- **Problem to work on**
Go through the entries below, count every line with the string "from", and answer with only that number.

- **Stored data entries**
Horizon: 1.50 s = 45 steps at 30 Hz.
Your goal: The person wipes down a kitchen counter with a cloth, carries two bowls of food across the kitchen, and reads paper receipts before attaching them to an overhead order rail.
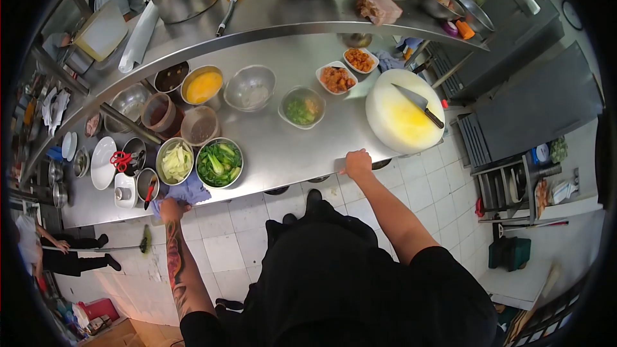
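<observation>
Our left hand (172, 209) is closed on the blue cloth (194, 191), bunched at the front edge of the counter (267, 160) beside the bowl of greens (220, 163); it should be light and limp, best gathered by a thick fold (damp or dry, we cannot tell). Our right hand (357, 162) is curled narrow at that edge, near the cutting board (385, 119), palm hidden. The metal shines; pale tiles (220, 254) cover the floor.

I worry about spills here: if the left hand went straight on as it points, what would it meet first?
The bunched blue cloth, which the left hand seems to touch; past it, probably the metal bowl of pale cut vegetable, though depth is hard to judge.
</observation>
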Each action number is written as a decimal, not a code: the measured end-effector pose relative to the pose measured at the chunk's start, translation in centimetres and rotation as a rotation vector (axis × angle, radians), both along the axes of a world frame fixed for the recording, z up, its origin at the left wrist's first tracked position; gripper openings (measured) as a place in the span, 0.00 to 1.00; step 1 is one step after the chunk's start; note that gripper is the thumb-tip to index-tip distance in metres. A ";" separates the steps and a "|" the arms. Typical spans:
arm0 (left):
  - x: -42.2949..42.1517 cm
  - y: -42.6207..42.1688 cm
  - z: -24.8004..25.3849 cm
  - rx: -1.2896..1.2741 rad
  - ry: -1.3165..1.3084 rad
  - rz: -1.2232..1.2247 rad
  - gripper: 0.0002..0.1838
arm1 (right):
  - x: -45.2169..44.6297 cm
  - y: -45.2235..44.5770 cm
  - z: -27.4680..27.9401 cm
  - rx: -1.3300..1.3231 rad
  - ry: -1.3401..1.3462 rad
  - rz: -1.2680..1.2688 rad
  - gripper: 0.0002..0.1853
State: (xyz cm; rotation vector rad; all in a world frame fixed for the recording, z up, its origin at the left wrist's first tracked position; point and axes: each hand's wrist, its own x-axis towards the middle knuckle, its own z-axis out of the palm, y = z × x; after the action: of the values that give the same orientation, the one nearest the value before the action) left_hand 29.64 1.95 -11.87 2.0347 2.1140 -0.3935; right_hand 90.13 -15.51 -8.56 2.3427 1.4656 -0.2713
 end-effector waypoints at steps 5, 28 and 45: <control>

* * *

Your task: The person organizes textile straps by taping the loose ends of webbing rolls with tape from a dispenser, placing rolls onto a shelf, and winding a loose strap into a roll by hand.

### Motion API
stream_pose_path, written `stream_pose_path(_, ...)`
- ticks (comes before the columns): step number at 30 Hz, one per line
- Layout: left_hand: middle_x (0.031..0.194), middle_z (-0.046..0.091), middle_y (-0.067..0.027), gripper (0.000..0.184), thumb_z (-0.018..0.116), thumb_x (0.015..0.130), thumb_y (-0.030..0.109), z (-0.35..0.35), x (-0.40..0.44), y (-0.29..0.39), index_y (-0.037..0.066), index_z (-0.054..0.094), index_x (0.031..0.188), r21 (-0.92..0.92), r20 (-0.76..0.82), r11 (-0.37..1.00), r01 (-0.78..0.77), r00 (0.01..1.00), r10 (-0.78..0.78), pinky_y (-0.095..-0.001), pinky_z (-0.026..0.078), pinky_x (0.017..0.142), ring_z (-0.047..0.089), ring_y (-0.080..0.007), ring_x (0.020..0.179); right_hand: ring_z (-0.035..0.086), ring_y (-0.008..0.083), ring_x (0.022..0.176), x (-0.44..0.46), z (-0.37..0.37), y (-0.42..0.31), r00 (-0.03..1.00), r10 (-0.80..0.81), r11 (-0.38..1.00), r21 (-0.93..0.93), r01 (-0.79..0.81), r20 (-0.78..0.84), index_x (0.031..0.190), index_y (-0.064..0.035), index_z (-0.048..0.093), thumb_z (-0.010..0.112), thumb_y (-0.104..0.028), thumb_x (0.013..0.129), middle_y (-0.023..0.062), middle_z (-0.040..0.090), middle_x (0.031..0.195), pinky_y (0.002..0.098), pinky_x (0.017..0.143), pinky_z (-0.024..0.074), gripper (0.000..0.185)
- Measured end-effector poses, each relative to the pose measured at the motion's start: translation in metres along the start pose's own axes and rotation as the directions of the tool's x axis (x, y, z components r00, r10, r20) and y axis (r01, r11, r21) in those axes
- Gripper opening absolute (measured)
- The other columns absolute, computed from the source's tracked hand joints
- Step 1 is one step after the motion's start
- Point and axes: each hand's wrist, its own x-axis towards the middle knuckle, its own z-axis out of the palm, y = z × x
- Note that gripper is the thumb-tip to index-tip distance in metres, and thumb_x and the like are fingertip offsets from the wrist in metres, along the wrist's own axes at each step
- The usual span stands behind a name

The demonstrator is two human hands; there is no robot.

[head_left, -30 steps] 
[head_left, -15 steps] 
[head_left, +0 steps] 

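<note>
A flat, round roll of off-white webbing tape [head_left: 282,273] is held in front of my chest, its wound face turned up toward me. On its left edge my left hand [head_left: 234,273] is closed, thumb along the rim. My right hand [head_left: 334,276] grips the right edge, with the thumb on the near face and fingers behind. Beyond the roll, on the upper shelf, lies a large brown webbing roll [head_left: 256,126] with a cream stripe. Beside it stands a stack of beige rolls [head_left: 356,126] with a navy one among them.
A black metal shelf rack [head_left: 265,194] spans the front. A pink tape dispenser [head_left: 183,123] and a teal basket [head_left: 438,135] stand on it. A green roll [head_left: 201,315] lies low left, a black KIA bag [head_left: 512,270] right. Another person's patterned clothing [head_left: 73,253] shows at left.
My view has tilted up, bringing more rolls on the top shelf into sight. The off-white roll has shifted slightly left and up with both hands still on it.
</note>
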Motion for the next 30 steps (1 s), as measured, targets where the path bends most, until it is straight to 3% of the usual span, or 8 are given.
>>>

- **Answer to the exercise**
3